Mandel Ngan | AFP | Getty Images

Google paid $8.27 million for CEO Sundar Pichai’s personal security in 2024, according to a new filing with the the U.S. Securities and Exchange Commission.

That figure is up nearly 22% from $6.78 million in 2023, due in part to a number of security measures taken during Pichai’s busy year.

“In 2024, Sundar’s security arrangements included residential security and consultation fees, security monitoring services, car and driver services, and personal security during all travel,” Alphabet’s 2025 proxy statement reads. “We believe these arrangements and costs are reasonable, appropriate, necessary and in the best interests of Alphabet and its stockholders, as they mitigate risks to our business.”

The document went on to say “we do not consider these additional security arrangements to be a personal benefit to Sundar because they arise from the nature of his employment responsibilities.”

Google declined to comment.

The increase came as Pichai traveled extensively in 2024, often speaking with world leaders about technological advancements, including artificial intelligence. Google — which generated 12% higher revenue in the first quarter of 2025 compared to the year prior — is at the center of an AI arms race and its position in the search market may be threatened by AI competition and mounting regulation

Including stock awards, Pichai’s total compensation was $10.73 million during the 2024 fiscal year, according to the proxy.

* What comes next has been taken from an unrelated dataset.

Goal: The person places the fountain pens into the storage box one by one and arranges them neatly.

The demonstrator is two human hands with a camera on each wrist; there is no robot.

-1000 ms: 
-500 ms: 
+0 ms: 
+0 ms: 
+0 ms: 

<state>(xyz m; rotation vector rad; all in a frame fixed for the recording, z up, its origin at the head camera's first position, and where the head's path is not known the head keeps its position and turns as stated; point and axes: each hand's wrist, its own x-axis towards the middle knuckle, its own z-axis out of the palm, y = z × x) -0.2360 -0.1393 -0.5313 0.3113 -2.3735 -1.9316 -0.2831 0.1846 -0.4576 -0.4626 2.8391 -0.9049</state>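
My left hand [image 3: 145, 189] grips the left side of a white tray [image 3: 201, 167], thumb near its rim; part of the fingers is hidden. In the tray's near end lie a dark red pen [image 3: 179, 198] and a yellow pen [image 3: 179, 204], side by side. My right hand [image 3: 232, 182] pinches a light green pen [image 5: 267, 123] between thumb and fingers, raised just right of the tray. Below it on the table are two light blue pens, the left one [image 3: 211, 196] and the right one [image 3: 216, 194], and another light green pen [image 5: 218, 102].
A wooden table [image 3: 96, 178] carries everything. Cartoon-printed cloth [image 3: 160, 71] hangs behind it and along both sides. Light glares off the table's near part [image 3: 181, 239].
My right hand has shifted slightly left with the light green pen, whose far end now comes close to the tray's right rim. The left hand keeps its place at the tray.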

That’s up from $8.8 million the previous year.

It’s unclear how Google has changed its security spending for Pichai in 2025, but at least a dozen S&P 500 companies have increased security costs as more companies see heightened threats to their top brass following the December murder of UnitedHealth CEO Brian Thompson, according to a recent Reuters analysis.

Besides Pichai, Alphabet’s legal chief Kent Walker received nearly $30.2 million in total compensation last year, according to the filing. That’s up from $27.3 million the previous year. Alphabet’s new finance chief Anat Ashkenazi’s received a total compensation of about $50 million, which included a nearly $10 million bonus.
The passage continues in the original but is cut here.